Sometimes us psychotherapists and healers are so busy helping others learn how to give themselves the self care they need, we forget to give it to ourselves.  There are different names for it, but I think “caregiver burnout” describes it perfectly.  As Thanksgiving approaches, I realize I may be approaching burn out.  As addicts and alcoholics, you know that old saying HALT (Hungry,Angry,Lonely, Tired) are the things you need to avoid or relapse may be a step away.  I am definitely feeling tired.  I am grateful for all the wonderful things this year has brought me, but at the same time, I need a big pause.  As I watch myself go on autopilot, I realize that it is time to be still, meditate, slow down, and be present.  Those are some of the things that are part of my self-care regimen.  What about you?

 

Most
of us believe, in theory, that we should make efforts to take better
care of ourselves, through better eating, more exercise, or working our
recovery programs.
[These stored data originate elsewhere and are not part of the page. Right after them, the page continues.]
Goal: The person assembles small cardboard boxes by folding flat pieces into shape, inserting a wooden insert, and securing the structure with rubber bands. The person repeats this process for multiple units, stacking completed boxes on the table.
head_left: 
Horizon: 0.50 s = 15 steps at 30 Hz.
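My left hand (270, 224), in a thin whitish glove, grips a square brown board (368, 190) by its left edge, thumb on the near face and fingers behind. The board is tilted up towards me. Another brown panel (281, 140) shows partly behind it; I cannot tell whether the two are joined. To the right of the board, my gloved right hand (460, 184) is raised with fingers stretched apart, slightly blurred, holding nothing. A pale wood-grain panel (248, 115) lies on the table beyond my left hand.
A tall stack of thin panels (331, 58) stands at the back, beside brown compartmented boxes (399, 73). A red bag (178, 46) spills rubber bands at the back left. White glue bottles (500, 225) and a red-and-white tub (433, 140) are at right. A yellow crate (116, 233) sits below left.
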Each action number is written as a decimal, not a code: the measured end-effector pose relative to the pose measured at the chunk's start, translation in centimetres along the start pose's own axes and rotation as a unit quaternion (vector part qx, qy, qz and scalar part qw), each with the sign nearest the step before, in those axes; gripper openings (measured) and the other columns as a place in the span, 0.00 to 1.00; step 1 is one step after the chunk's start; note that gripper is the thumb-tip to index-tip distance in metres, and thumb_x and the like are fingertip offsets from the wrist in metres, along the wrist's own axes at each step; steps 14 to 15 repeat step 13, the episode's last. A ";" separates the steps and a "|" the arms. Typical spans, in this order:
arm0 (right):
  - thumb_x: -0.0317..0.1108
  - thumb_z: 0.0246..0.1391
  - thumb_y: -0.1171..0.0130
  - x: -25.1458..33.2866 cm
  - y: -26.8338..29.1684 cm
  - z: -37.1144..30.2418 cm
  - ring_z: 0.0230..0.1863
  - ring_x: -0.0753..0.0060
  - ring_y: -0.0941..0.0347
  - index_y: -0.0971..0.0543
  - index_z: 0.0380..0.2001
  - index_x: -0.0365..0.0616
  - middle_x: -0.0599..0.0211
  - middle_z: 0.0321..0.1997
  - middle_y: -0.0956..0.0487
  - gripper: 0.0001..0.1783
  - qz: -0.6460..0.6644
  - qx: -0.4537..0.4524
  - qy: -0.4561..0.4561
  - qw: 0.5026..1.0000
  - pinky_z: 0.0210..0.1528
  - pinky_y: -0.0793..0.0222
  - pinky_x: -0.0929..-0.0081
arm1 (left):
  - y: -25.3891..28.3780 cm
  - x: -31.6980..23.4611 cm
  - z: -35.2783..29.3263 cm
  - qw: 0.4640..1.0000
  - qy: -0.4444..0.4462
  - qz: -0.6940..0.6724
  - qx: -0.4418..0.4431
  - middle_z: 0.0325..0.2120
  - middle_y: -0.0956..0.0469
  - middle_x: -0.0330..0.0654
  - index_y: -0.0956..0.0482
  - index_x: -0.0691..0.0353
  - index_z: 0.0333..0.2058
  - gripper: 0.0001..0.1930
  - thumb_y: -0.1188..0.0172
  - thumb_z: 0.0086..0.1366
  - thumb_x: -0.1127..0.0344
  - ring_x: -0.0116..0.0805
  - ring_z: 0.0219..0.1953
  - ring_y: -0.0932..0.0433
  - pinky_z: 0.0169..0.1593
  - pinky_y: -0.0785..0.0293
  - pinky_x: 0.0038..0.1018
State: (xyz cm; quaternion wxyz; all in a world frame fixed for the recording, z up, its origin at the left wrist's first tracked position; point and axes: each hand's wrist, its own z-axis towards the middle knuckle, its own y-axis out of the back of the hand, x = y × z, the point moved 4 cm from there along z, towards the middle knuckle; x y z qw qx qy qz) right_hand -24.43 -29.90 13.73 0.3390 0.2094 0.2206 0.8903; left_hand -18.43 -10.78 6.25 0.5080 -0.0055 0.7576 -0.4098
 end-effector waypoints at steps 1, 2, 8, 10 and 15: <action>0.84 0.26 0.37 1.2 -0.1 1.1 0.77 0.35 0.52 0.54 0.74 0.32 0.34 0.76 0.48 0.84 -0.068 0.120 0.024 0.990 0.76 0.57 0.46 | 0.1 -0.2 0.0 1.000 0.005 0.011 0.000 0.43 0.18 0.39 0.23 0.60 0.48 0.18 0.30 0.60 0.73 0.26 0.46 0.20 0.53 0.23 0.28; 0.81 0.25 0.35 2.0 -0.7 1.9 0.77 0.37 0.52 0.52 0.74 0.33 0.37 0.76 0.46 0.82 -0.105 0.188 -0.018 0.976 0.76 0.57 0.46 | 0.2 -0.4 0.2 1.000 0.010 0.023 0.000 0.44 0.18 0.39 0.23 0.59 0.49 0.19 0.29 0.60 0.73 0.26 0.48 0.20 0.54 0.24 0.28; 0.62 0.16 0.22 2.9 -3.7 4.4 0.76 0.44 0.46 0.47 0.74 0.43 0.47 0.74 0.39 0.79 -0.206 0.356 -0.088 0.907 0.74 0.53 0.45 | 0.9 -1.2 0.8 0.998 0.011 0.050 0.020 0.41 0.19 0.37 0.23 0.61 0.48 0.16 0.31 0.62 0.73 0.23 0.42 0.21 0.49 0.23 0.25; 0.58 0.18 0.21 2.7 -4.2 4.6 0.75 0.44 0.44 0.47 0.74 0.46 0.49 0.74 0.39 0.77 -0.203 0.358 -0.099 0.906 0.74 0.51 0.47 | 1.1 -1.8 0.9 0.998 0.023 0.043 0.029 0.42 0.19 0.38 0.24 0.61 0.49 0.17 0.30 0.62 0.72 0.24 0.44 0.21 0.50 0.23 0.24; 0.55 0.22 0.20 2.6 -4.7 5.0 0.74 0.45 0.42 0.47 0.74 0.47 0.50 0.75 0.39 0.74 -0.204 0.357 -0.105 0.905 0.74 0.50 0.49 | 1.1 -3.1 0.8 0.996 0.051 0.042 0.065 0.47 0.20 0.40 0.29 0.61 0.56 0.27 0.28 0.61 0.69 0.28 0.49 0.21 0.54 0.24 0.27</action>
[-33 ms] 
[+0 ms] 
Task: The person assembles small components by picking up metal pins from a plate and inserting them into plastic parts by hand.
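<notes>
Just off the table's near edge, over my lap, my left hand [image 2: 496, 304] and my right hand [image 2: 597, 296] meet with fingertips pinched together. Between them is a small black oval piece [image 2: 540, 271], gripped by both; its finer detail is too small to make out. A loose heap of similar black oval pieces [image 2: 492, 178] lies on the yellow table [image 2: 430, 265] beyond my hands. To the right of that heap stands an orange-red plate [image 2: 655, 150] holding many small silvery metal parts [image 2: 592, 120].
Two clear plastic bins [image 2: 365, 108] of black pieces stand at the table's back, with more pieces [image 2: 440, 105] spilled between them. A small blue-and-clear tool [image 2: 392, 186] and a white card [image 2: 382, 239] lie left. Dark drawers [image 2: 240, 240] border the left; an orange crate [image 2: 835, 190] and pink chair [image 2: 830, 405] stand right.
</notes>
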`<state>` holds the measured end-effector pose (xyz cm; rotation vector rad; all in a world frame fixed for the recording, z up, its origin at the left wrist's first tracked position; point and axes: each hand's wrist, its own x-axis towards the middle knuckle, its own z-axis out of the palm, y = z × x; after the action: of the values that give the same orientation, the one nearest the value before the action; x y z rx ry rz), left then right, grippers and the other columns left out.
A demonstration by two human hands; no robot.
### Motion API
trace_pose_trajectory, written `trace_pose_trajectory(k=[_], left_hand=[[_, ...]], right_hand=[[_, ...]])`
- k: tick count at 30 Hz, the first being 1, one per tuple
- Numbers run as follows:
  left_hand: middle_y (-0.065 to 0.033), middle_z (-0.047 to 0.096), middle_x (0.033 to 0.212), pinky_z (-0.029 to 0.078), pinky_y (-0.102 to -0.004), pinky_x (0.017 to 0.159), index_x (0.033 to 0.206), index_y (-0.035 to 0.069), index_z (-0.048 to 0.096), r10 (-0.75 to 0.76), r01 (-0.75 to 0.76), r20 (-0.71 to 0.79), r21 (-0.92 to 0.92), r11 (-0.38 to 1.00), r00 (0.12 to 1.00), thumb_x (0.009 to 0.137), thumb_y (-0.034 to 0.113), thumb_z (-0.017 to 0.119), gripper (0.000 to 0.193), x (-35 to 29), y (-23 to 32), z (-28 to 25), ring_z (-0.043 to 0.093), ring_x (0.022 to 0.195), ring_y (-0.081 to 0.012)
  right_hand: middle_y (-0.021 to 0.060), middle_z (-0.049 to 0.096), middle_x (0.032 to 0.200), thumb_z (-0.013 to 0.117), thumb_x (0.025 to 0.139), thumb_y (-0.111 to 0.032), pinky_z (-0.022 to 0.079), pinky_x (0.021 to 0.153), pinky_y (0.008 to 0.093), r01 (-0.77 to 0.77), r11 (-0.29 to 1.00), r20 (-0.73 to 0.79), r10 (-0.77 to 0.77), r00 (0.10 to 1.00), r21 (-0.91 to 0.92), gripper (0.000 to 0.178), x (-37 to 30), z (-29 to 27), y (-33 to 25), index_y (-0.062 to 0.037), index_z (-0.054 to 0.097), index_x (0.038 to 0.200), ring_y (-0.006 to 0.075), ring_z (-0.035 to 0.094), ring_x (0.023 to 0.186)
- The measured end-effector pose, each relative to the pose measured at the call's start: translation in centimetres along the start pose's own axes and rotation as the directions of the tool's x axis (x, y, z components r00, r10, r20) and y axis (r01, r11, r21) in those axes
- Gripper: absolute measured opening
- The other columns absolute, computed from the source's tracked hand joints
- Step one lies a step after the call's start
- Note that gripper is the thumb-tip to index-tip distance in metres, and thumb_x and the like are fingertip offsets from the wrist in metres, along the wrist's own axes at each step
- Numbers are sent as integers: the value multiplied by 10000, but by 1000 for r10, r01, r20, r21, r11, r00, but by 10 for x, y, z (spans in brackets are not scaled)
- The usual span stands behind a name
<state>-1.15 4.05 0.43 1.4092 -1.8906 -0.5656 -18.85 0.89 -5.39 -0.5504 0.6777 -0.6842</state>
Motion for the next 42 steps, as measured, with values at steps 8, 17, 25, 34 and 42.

But we can fall into the trap of forgetting to engage
or these behaviors. Under the surface, there might be another reason we
don’t follow through: we don’t really believe that we deserve to tend to our personal well-being. Self-care is often erroneously and critically labeled selfishness. It’s not. Even Jesus and Gandhi took time for themselves, withdrawing from the crowds to tend to their spirits.

 

Time
spent in self-care fills us up so we can give of ourselves and not be
left dried and shriveled up like last summer’s grapes left on the vine.
Most of us can relate to the feeling of running on empty. This
automotive analogy is actually a good one. What can our car do for us
with no gasoline in the tank? Be a large, shiny driveway ornament? Not
so useful. So why do we expect ourselves to be able to run and give and
work and cook and clean and put on a happy face with nothing fueling us?
It’s crazy, and it’s high time we kick crazy to the curb.

 

Make
yourself a priority. Make the time to do the things that fill you up.
For some, it may be a leisurely stroll on the beach. For others, 30
uninterrupted minutes with a great book. Or a fabulous bike ride or
coffee with your friends or seeing your loving therapist (see how I slid
that one in?). Or seeing a movie in the theater. It
doesn’t have to be a week long trip to Tahiti (though if you get the
opportunity, I highly recommend jumping at it). In fact, they should be
the small things that you love. The ones that bring you peace and a
sense of reconnection with yourself. Small things are doable and can be
easily incorporated into your everyday life. Pick a few and put them on
your calendar, in your Blackberry, whatever — and then actually do them.

 

For
those resisters who think, “I can’t possibly take that time. I won’t be
able to be there as much for my kids and spouse and boss” — stop making
excuses. Because, honestly, that’s what that is. If your kids or spouse
or boss had to choose between someone who was happy and creative and
energized when they were with them or someone who was barely hanging on
by a thread, who do you think they would choose? Who would you
choose? By investing in yourself, you create dividends to extend to
those around you. When you’re running on empty, all you’re giving them
are your fumes. Not pleasant.

 

Put
aside those faulty notions of the nobility of killing yourself for the
greater good. Realize that your greatest gift to give others is the best
version of yourself.
  Remember, you are “enough” and that “more” is not always better, especially when you have too much on your plate. So go ahead, take that sacred pause.  You absolutely deserve it.